■ How to complete this task: List all lines of the data that include the string "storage".

■ Information shown:
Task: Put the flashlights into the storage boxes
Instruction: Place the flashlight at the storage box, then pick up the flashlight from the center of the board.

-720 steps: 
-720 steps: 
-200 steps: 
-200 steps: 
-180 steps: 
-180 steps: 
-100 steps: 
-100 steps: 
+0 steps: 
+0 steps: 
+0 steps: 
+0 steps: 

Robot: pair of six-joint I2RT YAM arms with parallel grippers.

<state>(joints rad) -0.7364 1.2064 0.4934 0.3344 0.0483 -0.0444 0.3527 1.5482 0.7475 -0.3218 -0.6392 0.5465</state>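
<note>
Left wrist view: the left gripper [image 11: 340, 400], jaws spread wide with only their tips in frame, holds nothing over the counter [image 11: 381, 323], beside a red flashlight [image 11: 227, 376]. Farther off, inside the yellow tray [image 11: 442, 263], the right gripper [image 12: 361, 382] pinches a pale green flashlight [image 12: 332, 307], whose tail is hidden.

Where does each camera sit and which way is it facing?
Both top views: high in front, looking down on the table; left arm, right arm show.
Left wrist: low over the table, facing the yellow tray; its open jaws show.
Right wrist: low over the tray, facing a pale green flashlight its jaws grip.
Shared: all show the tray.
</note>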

■ Your response:
Task: Put the flashlights into the storage boxes
Instruction: Place the flashlight at the storage box, then pick up the flashlight from the center of the board.

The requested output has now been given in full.